I want to write about manners today, but it sounds so old-fashioned so I thought I’d call them social skills instead! Last week my daughter came home from school saying her buddy doesn’t like her. For those who aren’t familiar with the ‘buddy’ concept, all the little kids at school get allocated an official buddy – an older student who’s supposed to look out for them in the playground. So I asked her why she thinks her buddy doesn’t like her and she told me she saw her buddy at the bubbler on Friday but she didn’t say ‘hello’. And I thought why is it that we put so much emphasis on teaching kids ‘please’ and ‘thankyou’ when really saying ‘hello’ and ‘goodbye’ are so much more important.
Saying ‘hello’ to another person is the most basic way of acknowledging their presence. It’s almost foundational to society, because when you say hello to someone, whether you know them or not, you’re recognising your shared humanity. If you think that sounds over the top, next time you go through the supermarket checkout make an effort to say ‘hello’ and make eye contact with the person serving you and see the difference it makes to how they treat you.
And goodbyes are also really important because when we say ‘goodbye’ we let the other person know that we care whether or not we see them again. We say, ‘See you next week’ or ‘Catch you round’ or ‘I’ll call you’. Or we let people know that we care about them by saying, ‘Take care’ or ‘Drive safely’ or ‘Have a good holiday’. And they’re small things to say, miniscule really, but they’re ways of showing care for each other and valuing the other person’s presence. Sadly as people interact more through devices and less with the people around them, it seems like some of those basic courtesies are going out the window. That’s why I think we have to be quite deliberate about teaching them to our kids.
It’s also important to remember that something as simple as saying ‘hello’ and ‘goodbye’ is not necessarily easy for a child. I was a very shy child and my daughter is quite shy so she finds it quite hard to say ‘hello’ to people she doesn’t know very well. In that case, the worst thing you can do is make fun of the child, or their shyness. If I had been given a dollar every time an adult said to me ‘What’s the matter? Cat got your tongue?’ I would have been a very rich kid. When I was little, we lived on an isolated property, and I wasn’t used to seeing people I didn’t know. I still remember how terrible it felt when a grown-up would make fun of me for that. If you have a very shy child, you can at least encourage them to wave and make eye contact, because even though it’s not the most polite way of saying hello or goodbye, it is at least acknowledging the other person.

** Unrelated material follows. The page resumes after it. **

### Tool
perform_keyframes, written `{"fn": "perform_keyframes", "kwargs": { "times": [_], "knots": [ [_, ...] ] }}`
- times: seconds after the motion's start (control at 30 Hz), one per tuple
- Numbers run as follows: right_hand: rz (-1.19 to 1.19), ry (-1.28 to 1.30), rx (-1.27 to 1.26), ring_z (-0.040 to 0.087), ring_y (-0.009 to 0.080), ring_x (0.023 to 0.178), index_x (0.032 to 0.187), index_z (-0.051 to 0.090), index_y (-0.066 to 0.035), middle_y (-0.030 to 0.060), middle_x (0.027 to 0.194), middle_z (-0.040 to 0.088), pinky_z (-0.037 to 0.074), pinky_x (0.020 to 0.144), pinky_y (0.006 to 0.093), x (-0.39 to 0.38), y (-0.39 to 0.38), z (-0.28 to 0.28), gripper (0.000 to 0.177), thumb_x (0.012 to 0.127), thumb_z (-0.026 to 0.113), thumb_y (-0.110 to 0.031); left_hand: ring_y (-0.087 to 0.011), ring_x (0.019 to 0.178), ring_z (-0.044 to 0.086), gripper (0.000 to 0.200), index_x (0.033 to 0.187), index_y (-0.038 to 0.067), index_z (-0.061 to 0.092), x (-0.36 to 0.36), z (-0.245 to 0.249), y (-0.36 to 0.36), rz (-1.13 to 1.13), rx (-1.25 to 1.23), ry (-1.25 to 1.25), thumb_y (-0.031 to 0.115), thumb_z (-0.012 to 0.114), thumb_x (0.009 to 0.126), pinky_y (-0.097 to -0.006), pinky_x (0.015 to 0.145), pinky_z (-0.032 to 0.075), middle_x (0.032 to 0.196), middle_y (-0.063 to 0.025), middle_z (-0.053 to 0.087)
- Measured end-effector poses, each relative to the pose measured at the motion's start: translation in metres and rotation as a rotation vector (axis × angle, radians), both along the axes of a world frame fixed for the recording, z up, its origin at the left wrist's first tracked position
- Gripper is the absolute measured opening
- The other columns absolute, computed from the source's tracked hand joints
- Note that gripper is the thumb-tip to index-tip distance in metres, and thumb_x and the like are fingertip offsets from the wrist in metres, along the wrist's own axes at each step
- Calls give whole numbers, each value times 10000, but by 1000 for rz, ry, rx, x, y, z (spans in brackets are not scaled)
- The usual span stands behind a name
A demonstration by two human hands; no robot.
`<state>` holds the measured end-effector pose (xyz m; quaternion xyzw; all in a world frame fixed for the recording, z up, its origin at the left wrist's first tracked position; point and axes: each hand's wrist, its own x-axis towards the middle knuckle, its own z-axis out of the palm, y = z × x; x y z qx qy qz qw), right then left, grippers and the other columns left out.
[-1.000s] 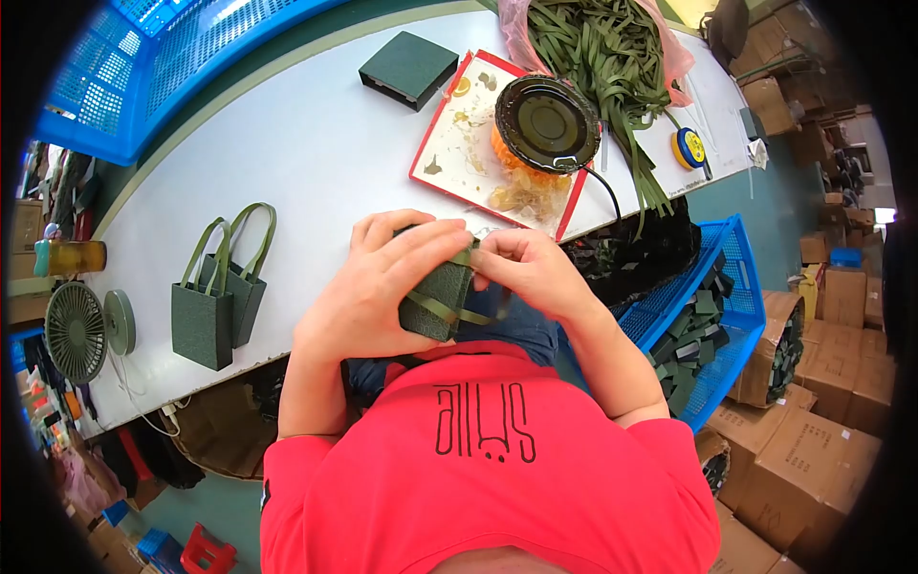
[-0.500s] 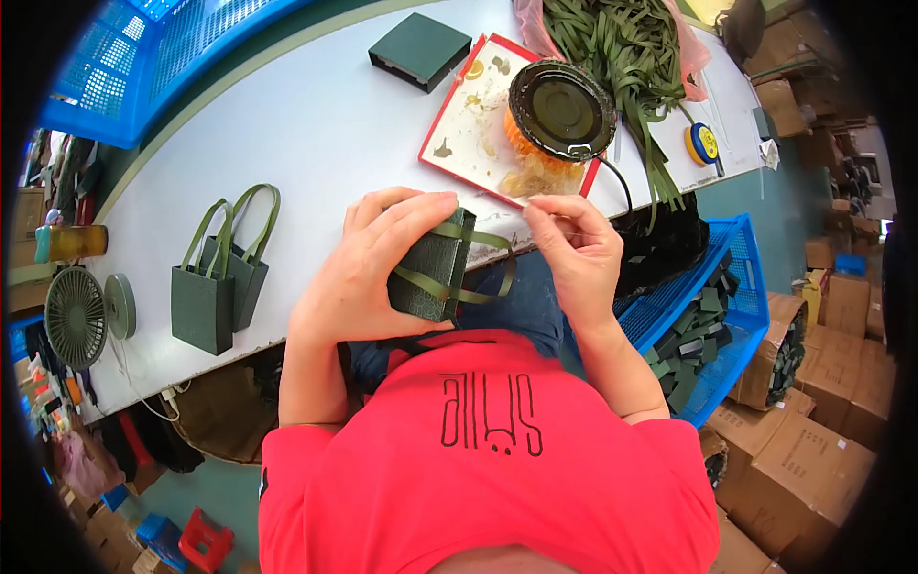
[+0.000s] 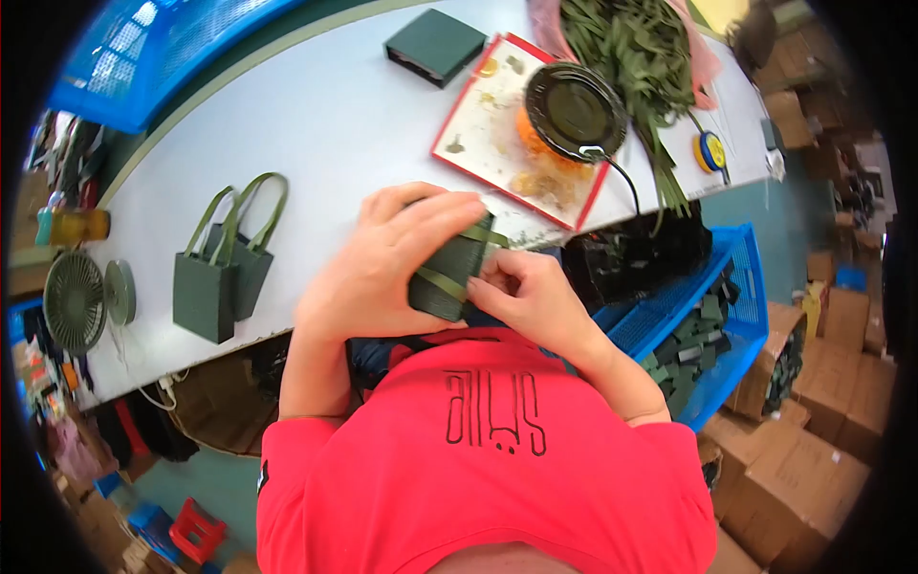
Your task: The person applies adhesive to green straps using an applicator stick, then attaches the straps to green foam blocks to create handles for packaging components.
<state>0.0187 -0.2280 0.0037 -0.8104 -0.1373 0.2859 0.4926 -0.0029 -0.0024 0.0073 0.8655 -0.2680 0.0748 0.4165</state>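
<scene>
In my left hand (image 3: 378, 263) is a small dark green gift bag (image 3: 457, 273), tilted, with flat olive ribbon handles (image 3: 443, 282) running across it. The fingers lie over its top and the thumb is beneath. My right hand (image 3: 531, 297) is at the bag's right edge, thumb and fingers curled together in a pinch. What sits between those fingertips is hidden. Two finished-looking green bags (image 3: 206, 295) with looped handles stand on the white table to the left.
A round black pot (image 3: 576, 112) with a cord stands on a stained red-edged board (image 3: 478, 124). Behind it lies a heap of green ribbons (image 3: 626, 48). A green box (image 3: 435, 46), a tape measure (image 3: 709, 151) and a fan (image 3: 75, 301) are on the table. A blue crate (image 3: 751, 316) holds green pieces.
My right hand has come down and left from near the board's edge to the bag's right side. My left hand and the bag have shifted slightly right.
</scene>
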Motion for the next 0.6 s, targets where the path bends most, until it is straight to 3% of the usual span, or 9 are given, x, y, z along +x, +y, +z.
{"fn": "perform_keyframes", "kwargs": {
  "times": [0.17, 0.2, 0.27, 0.37, 0.5, 0.6],
  "knots": [
    [-20, -9, 56, 411, 52, 595, 731, 577, 7, -21, 594, 484, 365, 522, 280, -4, 3, -9, 261, 912, 678, -152, -323, 1252, 500, 869, 1359, 116, 568, -3, -1, -5, -13, 62, -13, 241, 866, 553, -479, 1045, 360, 1390, -77, 569],
    [-24, 20, 30, 451, 47, 589, 739, 590, 19, -16, 596, 520, 378, 531, 259, -4, 2, -12, 249, 916, 674, -136, -320, 1264, 481, 857, 1359, 106, 571, -4, -2, -5, -3, 55, -23, 244, 865, 566, -489, 1063, 337, 1403, -74, 553],
    [-15, 83, 41, 525, 46, 622, 834, 649, 33, -7, 668, 597, 414, 568, 228, -2, 0, -15, 184, 945, 655, -113, -328, 1275, 466, 845, 1362, 120, 571, -7, -3, -1, 32, 45, -6, 267, 869, 586, -499, 1069, 325, 1406, -84, 537],
    [-164, 42, 280, 580, 42, 719, 1063, 684, 25, -6, 841, 657, 455, 654, 192, -2, -4, -17, 139, 987, 628, -78, -344, 1278, 457, 790, 1337, 172, 600, -8, -3, 11, 145, 119, -37, 294, 872, 605, -519, 1082, 313, 1394, -110, 523],
    [-383, -72, 381, 558, 28, 710, 1011, 661, -12, -21, 811, 623, 424, 638, 177, 3, -12, -14, 73, 974, 662, -76, -364, 1282, 443, 699, 1273, 240, 660, -15, -5, 33, 420, 279, -40, 308, 877, 611, -546, 1108, 293, 1384, -141, 505],
    [-439, -95, 511, 548, 28, 695, 1016, 639, -14, -15, 813, 617, 414, 624, 169, 6, -20, -17, 63, 979, 649, -63, -347, 1237, 489, 671, 1209, 157, 700, -38, 26, 60, 760, 385, -125, 214, 898, 571, -490, 1063, 341, 1386, -136, 521]
  ]
}}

We’ve had an ongoing struggle getting Caillie to say goodbye properly when her grandparents or aunties leave after they’ve been staying with us. I think she gets a bit overwhelmed by her feelings and at those times her instinct is to withdraw and hide. So we’ve had many, many talks about why it’s important to come out to the car and give them a hug and say goodbye properly, and she is gradually getting better at it. But it’s taken three or four years for her to really improve. If she doesn’t want to hug, I don’t usually force her to, but she does have to come outside and wave them off.
I think that part of the reason that kids aren’t that good at saying ‘hello’ these days is that about half the population doesn’t say hello to them. I see it at the school gate all the time. Parents rush up to each other eager to talk, but forget to say hello to the child on the other end of their friend’s hand. (I’m sure I’ve done it too.) So all of us can help just by introducing our children and by saying hello to the kids we see at church or school or in the street. And you’ll notice that when a child does return your greeting confidently, it really stands out.
We’ve got some friends who have four kids, and the first time we visited them on their farm, all the kids came out to the driveway to greet us and the eldest son, who was about six, shook my husband’s hand, looked him in they eye and said hello. We nearly passed out in shock – it was so unusual – but it also really made us feel really welcome. That’s why I think that ‘hello’ and ‘goodbye’ are so important – more important even than ‘please’ and ‘thankyou’ – because they have the power to really influence how people feel.
Do you have a shy child or did you struggle with shyness as a child? How are your child’s manners or social skills developing? Do you have any tips for helping children to learn social skills?